Was he born rich? Did he have a (oh fuck, here it comes... ) PRIVLEDGED upbringing, where honing his great talent was made easier than if he were a commoner--which he was?

This is what we are talking about. This is pretty common knowledge. It scares me that this sort of thing is disputed these days.

Few writers before the 19th century were poor because literacy has only been common among the masses for a short period of time. Any writer would have had received an education not accessible to the general populace.

>by the time he died
>Got rich off his plays

That's the point you plank

He wasn't born into a privileged position, he was a commoner. He wasn't wealthy when he began his career.

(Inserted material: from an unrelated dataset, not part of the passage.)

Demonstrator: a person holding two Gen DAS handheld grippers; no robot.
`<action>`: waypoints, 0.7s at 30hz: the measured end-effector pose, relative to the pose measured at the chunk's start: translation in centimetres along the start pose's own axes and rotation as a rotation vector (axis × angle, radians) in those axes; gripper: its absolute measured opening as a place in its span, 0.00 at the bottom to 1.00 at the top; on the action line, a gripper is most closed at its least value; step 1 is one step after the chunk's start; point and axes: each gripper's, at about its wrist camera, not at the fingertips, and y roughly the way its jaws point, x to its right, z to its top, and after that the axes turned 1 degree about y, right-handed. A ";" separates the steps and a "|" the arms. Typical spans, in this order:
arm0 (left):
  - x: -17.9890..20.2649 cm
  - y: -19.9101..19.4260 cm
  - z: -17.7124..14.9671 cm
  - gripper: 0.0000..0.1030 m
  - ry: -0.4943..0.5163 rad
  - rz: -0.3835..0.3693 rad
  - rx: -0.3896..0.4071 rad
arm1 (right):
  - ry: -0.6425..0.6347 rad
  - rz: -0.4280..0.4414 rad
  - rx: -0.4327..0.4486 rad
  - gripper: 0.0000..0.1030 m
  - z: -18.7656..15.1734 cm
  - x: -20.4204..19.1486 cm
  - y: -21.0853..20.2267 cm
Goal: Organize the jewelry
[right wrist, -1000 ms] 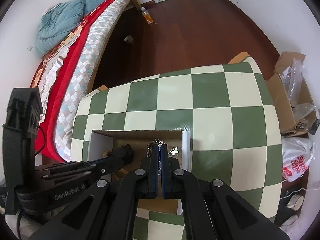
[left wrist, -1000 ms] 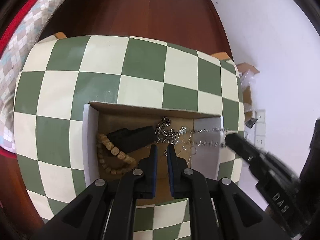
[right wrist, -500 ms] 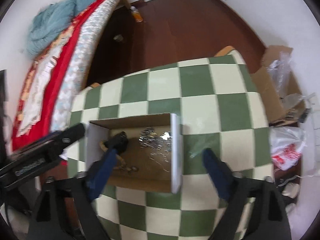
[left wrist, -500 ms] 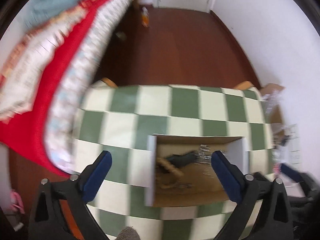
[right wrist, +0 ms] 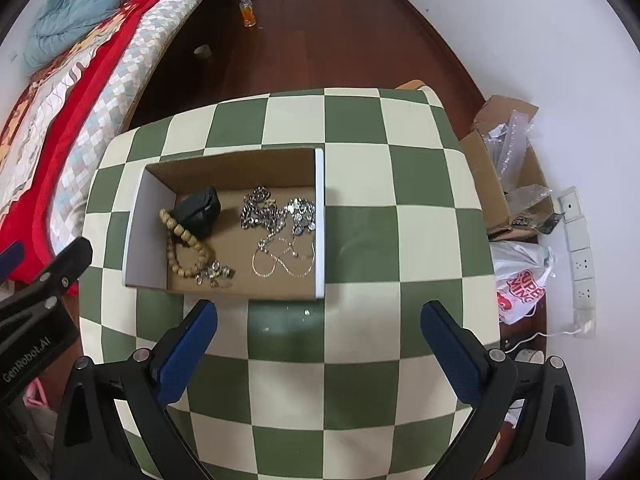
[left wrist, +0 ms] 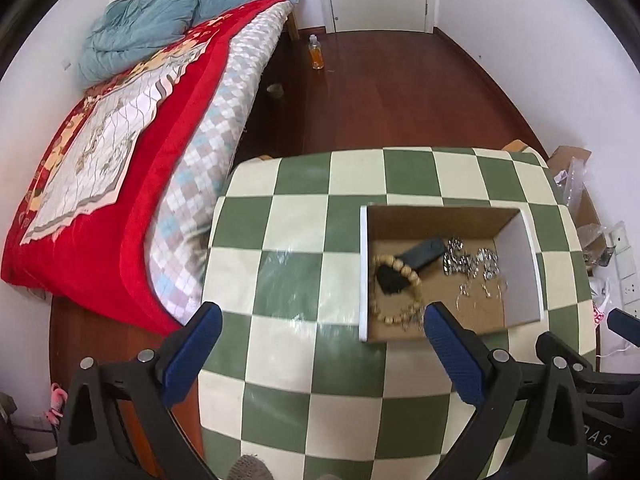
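An open cardboard box [right wrist: 319,224] [left wrist: 363,272] rests on the green-and-cream checkered table [right wrist: 360,376] [left wrist: 296,288]. Inside lie a wooden bead bracelet [right wrist: 182,246] [left wrist: 414,280], a black strap-like item [right wrist: 200,210] [left wrist: 424,254], a pile of silver chains [right wrist: 276,210] [left wrist: 470,262] and a thin silver necklace [right wrist: 286,258]. My right gripper [right wrist: 319,322] hangs open above the table just in front of the box, with nothing between its fingers. My left gripper [left wrist: 322,322] is open too, held above the table left of the box and empty.
A bed with a red blanket [left wrist: 120,160] borders the table's left side. An orange bottle [right wrist: 248,12] stands on the wooden floor beyond. Cardboard and plastic bags [right wrist: 516,184] sit by the right wall, with power strips [right wrist: 578,240] beside them.
Both grippers went from shut, down in the box at the chains, to wide open and drawn back above the table. The chains now lie loose in the box.
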 end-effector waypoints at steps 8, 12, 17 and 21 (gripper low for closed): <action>-0.8 -3.7 -1.4 1.00 -0.017 0.009 0.044 | 0.005 0.000 0.067 1.00 -2.0 0.0 -3.9; -1.6 -7.8 -1.8 1.00 -0.029 0.015 0.090 | 0.003 -0.006 0.104 1.00 -2.7 0.1 -7.1; -2.7 -12.4 -2.1 1.00 -0.059 0.012 0.109 | -0.003 -0.014 0.150 1.00 -3.5 0.4 -12.4; -3.4 -15.4 -2.1 1.00 -0.074 -0.015 0.115 | -0.009 -0.006 0.181 1.00 -4.1 0.8 -16.3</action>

when he was born he wasnt fuck you rich but he was upper middle class.

Tolstoy

>he was easilly in the 1%, but I dont want to beleive he was!
Why are you posting?

Funnily enough, I think Chesterton wrote something to similar effect:

>The artistic temperament is a disease that afflicts amateurs. It is a disease which arises from men not having sufficient power of expression to utter and get rid of the element of art in their being. It is healthful to every sane man to utter the art within him; it is essential to every sane man to get rid of the art within him at all costs. Artists of a large and wholesome vitality get rid of their art easily, as they breathe easily, or perspire easily. But in artists of less force, the thing becomes a pressure, and produces a definite pain, which is called the artistic temperament. Thus, very great artists are able to be ordinary men—men like Shakespeare or Browning. There are many real tragedies of the artistic temperament, tragedies of vanity or violence or fear. But the great tragedy of the artistic temperament is that it cannot produce any art.

>Hugo
>"aristocratic bourgeois"
What the actual fuck?

Niccolo Machiavelli.

>le 1% meme

This doesn't apply to the fucking 16th century you blinkered moron. Just because he had a little money doesn't make him anyone important. Almost every proposed candidate in the authorship conspiracy is a nobleman. The authorship conspiracy is driven mainly my social elitism and pratting on about muh 1% bullshit addresses nothing about it, so why are you posting?

lel, muh tortured artist meme BTFO

stfu faggot it was a black slave woman

you are such a fucking fascist

Who gives a fuck about the Oxford Comma?